Write out the whole listing below so that every line matches exactly.
────────────────────
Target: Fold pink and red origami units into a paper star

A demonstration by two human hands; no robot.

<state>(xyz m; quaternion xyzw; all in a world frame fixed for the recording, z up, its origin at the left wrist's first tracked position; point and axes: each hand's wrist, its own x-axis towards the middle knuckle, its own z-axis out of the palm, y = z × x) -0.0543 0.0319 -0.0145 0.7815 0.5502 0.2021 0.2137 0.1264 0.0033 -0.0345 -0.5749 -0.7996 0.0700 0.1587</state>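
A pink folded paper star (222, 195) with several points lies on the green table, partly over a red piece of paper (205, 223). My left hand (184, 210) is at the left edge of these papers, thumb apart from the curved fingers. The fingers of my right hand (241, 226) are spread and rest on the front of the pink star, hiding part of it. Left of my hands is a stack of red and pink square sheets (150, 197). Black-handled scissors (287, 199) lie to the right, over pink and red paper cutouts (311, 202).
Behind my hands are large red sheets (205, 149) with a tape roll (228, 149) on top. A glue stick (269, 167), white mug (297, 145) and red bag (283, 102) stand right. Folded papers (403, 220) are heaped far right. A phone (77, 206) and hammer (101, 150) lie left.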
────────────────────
- [Reply to the task]
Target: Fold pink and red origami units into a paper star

A demonstration by two human hands; no robot.

<state>(xyz m; quaternion xyzw; all in a world frame fixed for the recording, z up, its origin at the left wrist's first tracked position; point and axes: each hand's wrist, its own x-axis towards the middle knuckle, its own z-axis out of the palm, y = z × x) -0.0543 0.0319 -0.0145 0.7815 0.5502 0.2021 0.2137 0.1264 0.0033 -0.0345 -0.5749 -0.7996 0.0700 0.1587</state>
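A pink folded paper star (222, 195) with several points lies on the green table, partly over a red piece of paper (205, 223). My left hand (184, 210) is at the left edge of these papers, thumb apart from the curved fingers. The fingers of my right hand (241, 226) are spread and rest on the front of the pink star, hiding part of it. Left of my hands is a stack of red and pink square sheets (150, 197). Black-handled scissors (287, 199) lie to the right, over pink and red paper cutouts (311, 202).
Behind my hands are large red sheets (205, 149) with a tape roll (228, 149) on top. A glue stick (269, 167), white mug (297, 145) and red bag (283, 102) stand right. Folded papers (403, 220) are heaped far right. A phone (77, 206) and hammer (101, 150) lie left.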

This concludes the answer to the exercise.